PROBLEM DESCRIPTION -> Give all the lines below again, exactly, with no pictures.

DATASET EXCERPT ->
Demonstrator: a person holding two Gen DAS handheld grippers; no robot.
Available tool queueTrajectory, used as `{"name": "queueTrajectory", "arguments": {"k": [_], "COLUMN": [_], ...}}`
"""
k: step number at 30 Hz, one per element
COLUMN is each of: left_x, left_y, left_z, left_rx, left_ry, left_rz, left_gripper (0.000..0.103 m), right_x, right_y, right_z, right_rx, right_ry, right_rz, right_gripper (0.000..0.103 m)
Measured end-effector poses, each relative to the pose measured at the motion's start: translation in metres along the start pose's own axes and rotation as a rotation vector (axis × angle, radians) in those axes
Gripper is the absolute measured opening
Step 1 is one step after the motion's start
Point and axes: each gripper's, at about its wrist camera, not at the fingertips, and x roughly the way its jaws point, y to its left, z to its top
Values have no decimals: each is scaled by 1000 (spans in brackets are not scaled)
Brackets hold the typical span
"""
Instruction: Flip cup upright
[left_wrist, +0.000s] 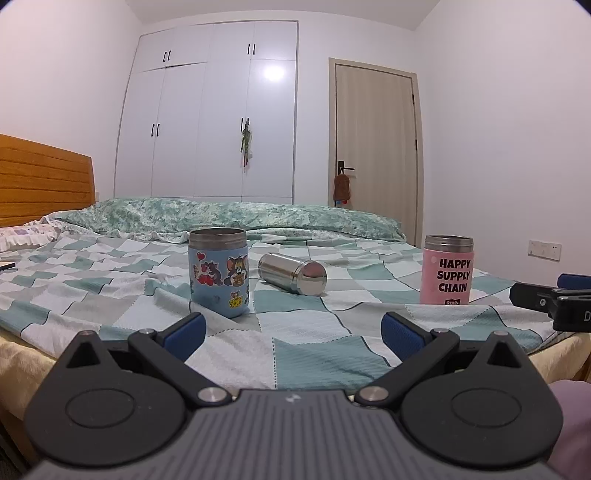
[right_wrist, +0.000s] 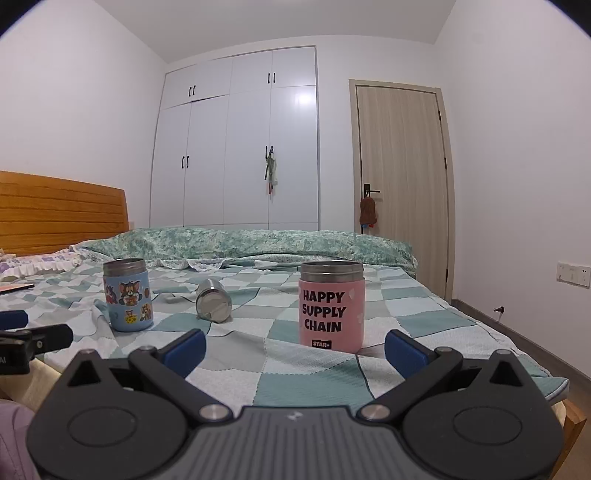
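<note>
A bare steel cup (left_wrist: 292, 273) lies on its side on the checked bedsheet, its closed base toward me; it also shows in the right wrist view (right_wrist: 213, 301). A blue cartoon cup (left_wrist: 218, 272) stands upright to its left, also seen from the right wrist (right_wrist: 126, 299). A pink "HAPPY SUPPLY CHAIN" cup (left_wrist: 447, 270) stands upright at the right (right_wrist: 331, 305). My left gripper (left_wrist: 293, 334) is open and empty, low at the bed's near edge, in front of the blue and steel cups. My right gripper (right_wrist: 295, 349) is open and empty, just in front of the pink cup.
The bed (left_wrist: 110, 295) carries a rumpled green quilt (left_wrist: 229, 214) along the far side and a wooden headboard (left_wrist: 40, 177) at the left. A white wardrobe (left_wrist: 210, 122) and a closed door (left_wrist: 376, 147) stand behind. The right gripper's tip (left_wrist: 554, 299) shows at the right edge.
</note>
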Motion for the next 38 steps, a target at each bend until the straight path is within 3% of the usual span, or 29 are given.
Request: {"name": "queueTrajectory", "arguments": {"k": [38], "left_x": [-7], "left_y": [-1], "left_z": [0], "left_rx": [2], "left_ry": [-30], "left_rz": [-10], "left_gripper": [103], "right_x": [0], "right_y": [0], "right_z": [0], "right_rx": [-4], "right_ry": [-2], "right_rz": [0], "right_gripper": [103]}}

ANSWER FOR THE TASK ->
Demonstrator: a person holding two Gen DAS handheld grippers; no robot.
Available tool queueTrajectory, used as `{"name": "queueTrajectory", "arguments": {"k": [_], "COLUMN": [_], ...}}`
"""
k: step number at 30 Hz, one per element
COLUMN is each of: left_x, left_y, left_z, left_rx, left_ry, left_rz, left_gripper (0.000..0.103 m), right_x, right_y, right_z, right_rx, right_ry, right_rz, right_gripper (0.000..0.103 m)
Measured end-effector poses, each relative to the pose measured at the motion's start: translation in metres along the start pose's own axes and rotation as a rotation vector (axis × angle, radians) in those axes
Gripper is the absolute measured opening
Step 1 is one step after the motion's start
Point and axes: each gripper's, at about its wrist camera, not at the fingertips, and x roughly the way its jaws point, y to its left, z to its top
Values have no decimals: each is scaled by 1000 (spans in brackets are not scaled)
Brackets hold the typical span
"""
Instruction: Flip cup upright
[left_wrist, +0.000s] 
[right_wrist, +0.000s] 
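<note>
A bare steel cup (left_wrist: 292, 273) lies on its side on the checked bedsheet, its closed base toward me; it also shows in the right wrist view (right_wrist: 213, 301). A blue cartoon cup (left_wrist: 218, 272) stands upright to its left, also seen from the right wrist (right_wrist: 126, 299). A pink "HAPPY SUPPLY CHAIN" cup (left_wrist: 447, 270) stands upright at the right (right_wrist: 331, 305). My left gripper (left_wrist: 293, 334) is open and empty, low at the bed's near edge, in front of the blue and steel cups. My right gripper (right_wrist: 295, 349) is open and empty, just in front of the pink cup.
The bed (left_wrist: 110, 295) carries a rumpled green quilt (left_wrist: 229, 214) along the far side and a wooden headboard (left_wrist: 40, 177) at the left. A white wardrobe (left_wrist: 210, 122) and a closed door (left_wrist: 376, 147) stand behind. The right gripper's tip (left_wrist: 554, 299) shows at the right edge.
</note>
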Motion for the next 38 steps, a target at each bend until the straight path is within 3% of the usual span, or 29 are given.
Request: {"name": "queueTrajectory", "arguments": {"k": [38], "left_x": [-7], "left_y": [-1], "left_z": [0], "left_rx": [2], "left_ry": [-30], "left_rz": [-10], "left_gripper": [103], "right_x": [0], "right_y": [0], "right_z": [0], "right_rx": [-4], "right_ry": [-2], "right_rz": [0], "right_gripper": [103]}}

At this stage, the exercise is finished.